Action item:
Below are some records. Print exactly the lines between the one holding "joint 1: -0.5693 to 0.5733" and the one holding "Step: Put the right", inclusive, and nothing else.

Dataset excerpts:
::::::::::

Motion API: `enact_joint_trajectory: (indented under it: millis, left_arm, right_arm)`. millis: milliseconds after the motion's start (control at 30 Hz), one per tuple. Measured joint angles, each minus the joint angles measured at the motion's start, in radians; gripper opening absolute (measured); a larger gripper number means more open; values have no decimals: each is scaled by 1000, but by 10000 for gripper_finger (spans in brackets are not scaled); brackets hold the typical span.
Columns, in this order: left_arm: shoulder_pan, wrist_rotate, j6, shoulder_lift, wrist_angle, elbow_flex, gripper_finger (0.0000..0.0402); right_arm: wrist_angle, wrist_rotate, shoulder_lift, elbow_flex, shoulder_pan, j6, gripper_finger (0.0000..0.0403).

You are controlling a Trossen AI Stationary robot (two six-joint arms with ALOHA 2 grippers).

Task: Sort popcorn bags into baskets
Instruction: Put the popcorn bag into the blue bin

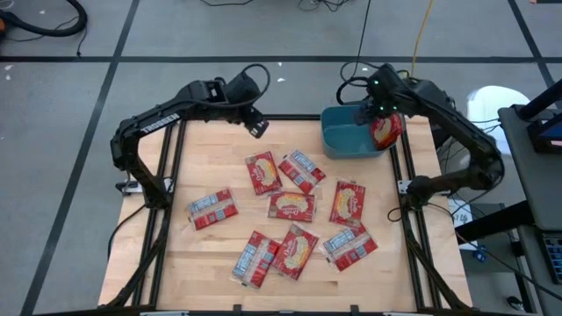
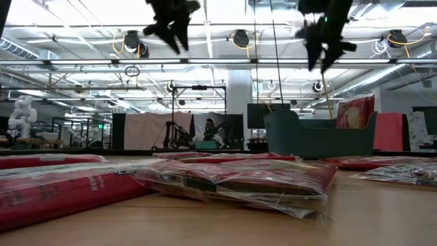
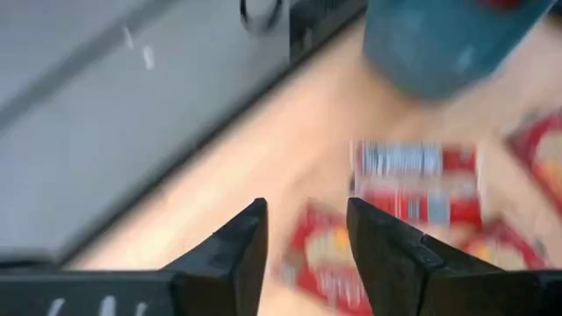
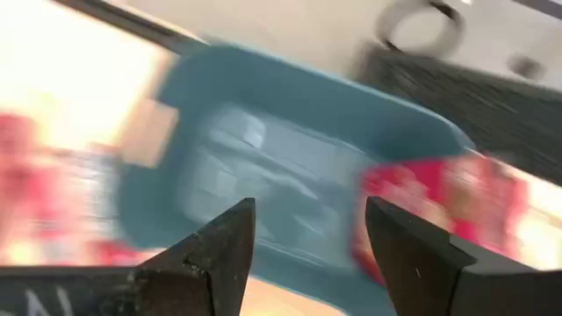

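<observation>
One popcorn bag (image 1: 386,130) leans on edge against the right wall of the teal bin (image 1: 338,142), half in and half over the rim, most likely because it was let go there and has not slid flat. The bin sits at the far right corner of the wooden table (image 1: 202,254), close to the frame rail, so there is little room beyond it on that side.

8 more popcorn bags (image 1: 291,205) lie flat in a loose cluster mid-table, some touching or overlapping, with 1 bag (image 1: 212,209) apart to the left. Bare wood runs along the far edge and the near left, giving the easiest approach lanes.

The right gripper (image 4: 307,241) hovers above the bin with its fingers spread and nothing between them. The left gripper (image 3: 303,233) hangs high over the far side of the table, fingers parted and empty, aimed down toward the nearest bags.
</observation>
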Motion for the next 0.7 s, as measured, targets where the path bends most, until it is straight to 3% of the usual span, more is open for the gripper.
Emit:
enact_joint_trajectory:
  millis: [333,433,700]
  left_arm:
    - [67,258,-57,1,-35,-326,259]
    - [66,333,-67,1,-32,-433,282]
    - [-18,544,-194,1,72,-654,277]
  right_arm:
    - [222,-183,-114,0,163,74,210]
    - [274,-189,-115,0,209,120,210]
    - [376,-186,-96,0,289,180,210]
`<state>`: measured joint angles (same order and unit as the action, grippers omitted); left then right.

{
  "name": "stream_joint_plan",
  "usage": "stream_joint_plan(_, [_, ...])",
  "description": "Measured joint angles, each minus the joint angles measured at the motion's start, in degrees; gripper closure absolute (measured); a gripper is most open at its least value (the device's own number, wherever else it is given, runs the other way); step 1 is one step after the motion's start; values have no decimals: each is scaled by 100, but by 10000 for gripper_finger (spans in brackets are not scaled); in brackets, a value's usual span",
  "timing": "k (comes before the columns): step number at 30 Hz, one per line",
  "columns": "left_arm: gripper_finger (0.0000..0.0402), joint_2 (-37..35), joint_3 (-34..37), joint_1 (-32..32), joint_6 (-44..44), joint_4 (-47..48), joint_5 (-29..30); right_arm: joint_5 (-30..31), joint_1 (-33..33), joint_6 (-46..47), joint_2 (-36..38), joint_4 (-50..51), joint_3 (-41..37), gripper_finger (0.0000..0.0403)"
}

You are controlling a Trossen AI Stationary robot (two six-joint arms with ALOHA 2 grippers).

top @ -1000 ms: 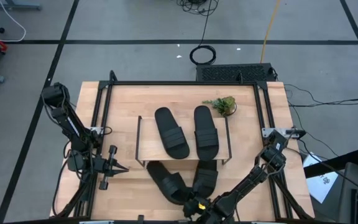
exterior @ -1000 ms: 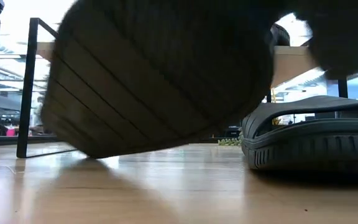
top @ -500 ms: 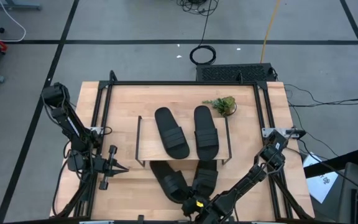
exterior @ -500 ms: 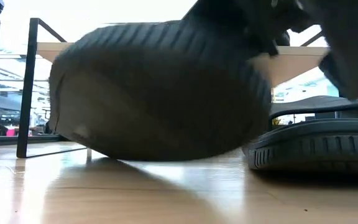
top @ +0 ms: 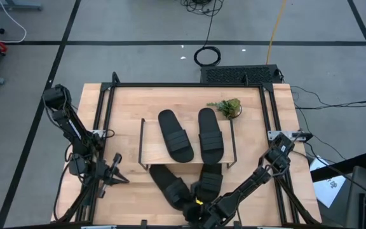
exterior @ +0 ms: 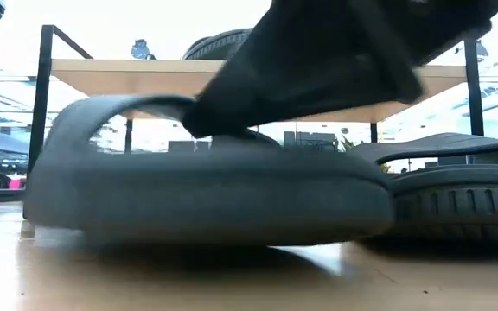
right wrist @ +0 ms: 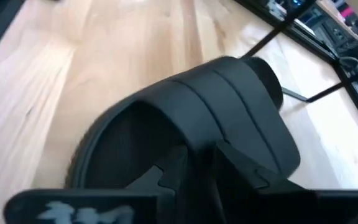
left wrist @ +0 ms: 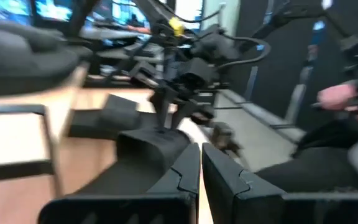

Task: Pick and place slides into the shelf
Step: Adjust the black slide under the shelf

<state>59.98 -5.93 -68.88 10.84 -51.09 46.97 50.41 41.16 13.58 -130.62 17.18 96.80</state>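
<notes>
Right gripper (top: 192, 198) pinching the left slide (top: 170, 183) by its strap at the table's near edge. Best slid flat and straight under the shelf (top: 146, 151), beside the other slide (top: 210, 179). Left gripper (top: 114, 172) pressed together, waiting near the left edge.

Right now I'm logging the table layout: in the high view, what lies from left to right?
Left gripper → shelf → left slide on top → right slide on top → small green plant → right arm's base.
</notes>
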Motion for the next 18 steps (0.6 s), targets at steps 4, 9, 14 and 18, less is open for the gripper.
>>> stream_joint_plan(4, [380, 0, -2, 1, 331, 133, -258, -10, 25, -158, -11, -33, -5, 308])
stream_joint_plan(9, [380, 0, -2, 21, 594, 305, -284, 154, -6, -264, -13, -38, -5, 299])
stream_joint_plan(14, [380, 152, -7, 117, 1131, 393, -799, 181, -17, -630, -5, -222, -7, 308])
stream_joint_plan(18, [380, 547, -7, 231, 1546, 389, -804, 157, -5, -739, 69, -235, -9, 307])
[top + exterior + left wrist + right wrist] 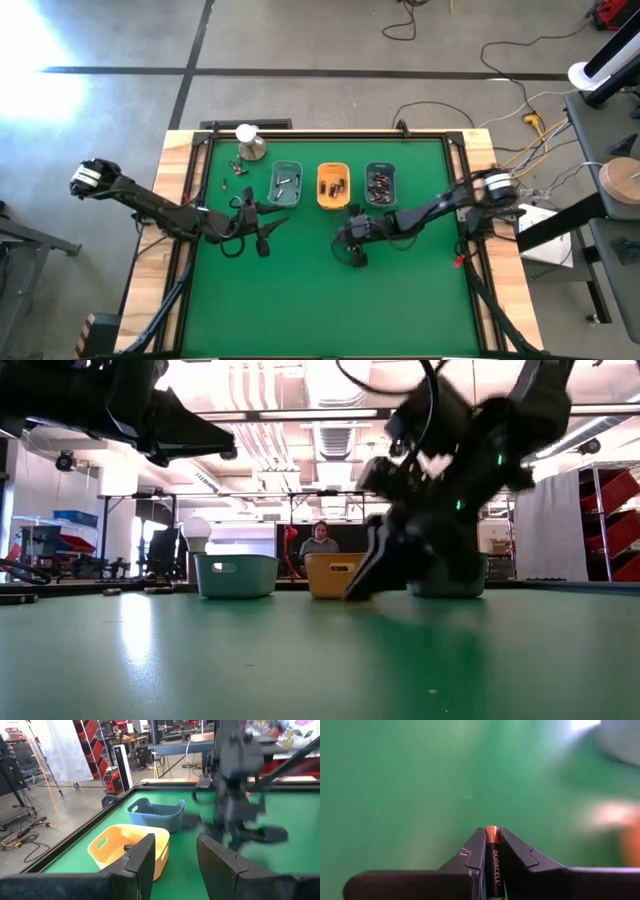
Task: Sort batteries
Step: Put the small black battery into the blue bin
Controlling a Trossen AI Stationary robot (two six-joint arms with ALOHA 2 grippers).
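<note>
My right gripper is over the green table in front of the orange tray, shut on a black battery with a copper end. My left gripper hovers open to the left of it, in front of the grey-blue tray, with nothing between its fingers. A second teal tray stands right of the orange one. All three trays hold batteries. A few loose batteries lie on the cloth at the far left. My right gripper pinches the battery's black body between its two fingers. The battery lies along the fingers, and its copper end just shows past their tips. The fingers slant down toward the table; in the low view they hang clear of the cloth.
A round metal dome with a white ball stands at the far left corner. The table has a raised dark rim. The near half of the green cloth is bare. A person sits in the room beyond the table.
</note>
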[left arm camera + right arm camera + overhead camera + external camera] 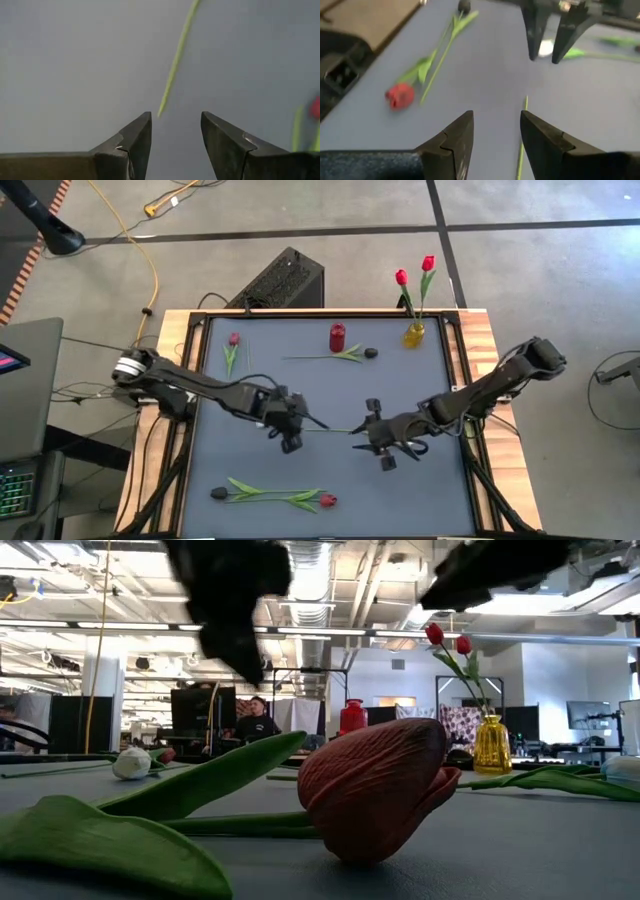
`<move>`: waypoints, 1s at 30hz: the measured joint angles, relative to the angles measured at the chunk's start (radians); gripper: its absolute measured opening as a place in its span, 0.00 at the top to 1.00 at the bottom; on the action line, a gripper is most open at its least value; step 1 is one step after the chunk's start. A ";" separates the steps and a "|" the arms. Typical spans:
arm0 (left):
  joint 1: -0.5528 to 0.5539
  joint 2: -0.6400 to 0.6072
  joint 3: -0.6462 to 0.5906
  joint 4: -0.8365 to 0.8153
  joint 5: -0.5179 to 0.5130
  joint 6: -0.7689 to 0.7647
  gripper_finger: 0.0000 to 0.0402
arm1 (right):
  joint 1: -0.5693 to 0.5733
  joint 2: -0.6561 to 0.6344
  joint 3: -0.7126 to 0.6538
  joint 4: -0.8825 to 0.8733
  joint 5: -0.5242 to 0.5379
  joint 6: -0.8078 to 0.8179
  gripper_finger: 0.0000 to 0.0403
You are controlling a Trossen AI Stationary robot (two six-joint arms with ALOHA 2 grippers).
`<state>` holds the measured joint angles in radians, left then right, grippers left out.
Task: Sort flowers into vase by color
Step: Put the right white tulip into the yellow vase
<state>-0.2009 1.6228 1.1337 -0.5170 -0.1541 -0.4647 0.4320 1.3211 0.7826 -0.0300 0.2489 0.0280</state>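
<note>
A thin green stem lies in mid-table between my two grippers; its head is hidden. My left gripper is open, and the stem's bare end sits just beyond its fingertips. My right gripper is open too, and the stem runs through the gap between its fingers, close to one of them. Whether the stem rests on the mat there, I cannot tell. Two red tulips stand in a yellow vase. A red vase stands beside it.
A maroon tulip lies far left and a dark-headed one next to the red vase. A red tulip and a dark one lie along the near edge. A white head shows at the left in the low view.
</note>
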 joint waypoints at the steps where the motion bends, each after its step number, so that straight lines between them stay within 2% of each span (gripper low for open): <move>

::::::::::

Result for this task:
  joint 1: -0.5693 to 0.5733
  joint 2: -0.6561 to 0.6344
  joint 3: -0.7126 to 0.6538
  joint 4: -0.8825 to 0.8733
  joint 5: -0.5242 to 0.5379
  joint 6: -0.8078 to 0.8179
  gripper_finger: 0.0000 to 0.0403
You are controlling a Trossen AI Stationary robot (two six-joint arms with ALOHA 2 grippers).
`<state>` holds the measured joint angles in radians, left then right, grippers left out.
Task: Sort flowers into vase by color
Step: Put the right white tulip into the yellow vase

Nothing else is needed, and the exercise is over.